Regina - Rick Morrell, organic farmer, grocery store owner and executive director of the Saskatchewan Eco Network wants to see less reliance on oil due to climate change impacts. He’s concerned about potential “worldwide famine and wars about food. It’s not an acceptable scenario. Canada and pretty much every country in the world has agreed we need to stop the temperature from going up. The scientific community is very clear the amount of carbon in the air already is at a dangerous level, and if we keep on adding more carbon to the air, it’s going to get even more dangerous.
“We need to make a transition to an economy that isn’t run on fossil fuels fairly quickly, and fracking isn’t part of that picture. Whether it’s a fracked well or not a fracked well, most of it has to stay in the ground. What I would encourage your readership to do is start investing in other industries that are going to be part of the future. I think that’s the biggest consensus message that came out of the meeting. If you’re going to pump oil, pump the easy stuff. If you’ve got to try any harder, or spend more money to get at it, it makes no sense in terms of the future.”

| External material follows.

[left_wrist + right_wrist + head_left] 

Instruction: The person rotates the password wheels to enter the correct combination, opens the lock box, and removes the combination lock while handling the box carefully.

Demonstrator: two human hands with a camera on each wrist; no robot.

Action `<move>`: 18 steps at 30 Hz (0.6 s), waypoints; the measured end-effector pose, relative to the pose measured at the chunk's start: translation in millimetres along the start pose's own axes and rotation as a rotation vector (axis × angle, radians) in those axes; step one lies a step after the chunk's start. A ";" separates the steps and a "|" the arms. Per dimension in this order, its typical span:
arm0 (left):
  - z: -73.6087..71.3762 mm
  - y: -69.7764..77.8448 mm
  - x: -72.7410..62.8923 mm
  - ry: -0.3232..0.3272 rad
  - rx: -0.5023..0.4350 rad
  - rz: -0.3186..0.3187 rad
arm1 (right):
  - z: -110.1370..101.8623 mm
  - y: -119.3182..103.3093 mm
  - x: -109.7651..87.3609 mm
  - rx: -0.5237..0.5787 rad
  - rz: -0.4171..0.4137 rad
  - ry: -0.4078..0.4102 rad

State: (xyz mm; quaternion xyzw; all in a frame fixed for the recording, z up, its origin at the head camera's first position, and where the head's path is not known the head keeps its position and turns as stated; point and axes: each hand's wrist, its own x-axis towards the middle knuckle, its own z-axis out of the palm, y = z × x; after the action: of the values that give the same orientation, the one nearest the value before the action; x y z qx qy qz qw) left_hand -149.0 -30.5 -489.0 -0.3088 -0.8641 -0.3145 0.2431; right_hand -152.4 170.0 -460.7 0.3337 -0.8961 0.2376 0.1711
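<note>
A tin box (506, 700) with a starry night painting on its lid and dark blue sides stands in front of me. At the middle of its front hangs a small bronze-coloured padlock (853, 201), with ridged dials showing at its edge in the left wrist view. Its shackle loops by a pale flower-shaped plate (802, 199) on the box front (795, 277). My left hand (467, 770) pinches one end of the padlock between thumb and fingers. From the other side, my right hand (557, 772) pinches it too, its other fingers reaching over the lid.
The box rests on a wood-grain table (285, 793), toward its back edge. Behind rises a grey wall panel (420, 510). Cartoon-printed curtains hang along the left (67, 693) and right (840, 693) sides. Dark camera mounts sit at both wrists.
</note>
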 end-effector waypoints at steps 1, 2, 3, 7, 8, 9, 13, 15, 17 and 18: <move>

When asked if the farmers present planned on parking their diesel-burning tractors in favour of oxen, he replied, “We’re not actually advocating 100 per cent loss of fossil fuels. Eventually we can get there. The tractor can be run on biodiesel if it’s done with the right feedstock, if you’re not using a bunch of fossil fuels to create it. Most of the cars and stuff are going to have to run on electricity generated by renewables. I’m sure there’s ways we can run tractors without fossil fuels, but in the meantime, tractors would damned near be the last things run on fossil fuels.
“There may be certain other uses, industrial applications where it’s not efficient to use electricity, even from a renewable source. You may need a number of BTUs where you still need to use natural gas for that function.
“It’s not a religious thing. It’s just we need to get down to the place where we’re not adding carbon.”
To mitigate impacts like rising ocean levels, he said, “We need to change to other sources of energy.
“The oilpatch made some good money, and they should invest it in things that are useful.”
We noted how people in the oilpatch find it galling when those protesting fossil fuels may have gotten to the protest in their SUV, and they didn’t walk there. Morrell responded, “Some of them (didn’t walk). Lots road their bikes. But I know what you’re saying. Hypocrisy is something that upsets people. But it also doesn’t make it not true. Once we have the infrastructure for electric cars, that’s what they’re going to drive.
“Something else we realized a while ago is that people are not going to give up their cars. That’s just how it is. It’s not the existence of cars, or even SUVs. That’s not the issue. The issue is what’s happening to the atmosphere and what’s going to happen to the food supply. It’s not a religious thing about ‘fossil fuels are the devil.’ That’s not the case at all. It’s quite possible there will always be a role for fossil fuels, we’ve just got to stop putting so much up there we’re going to ruin our future.”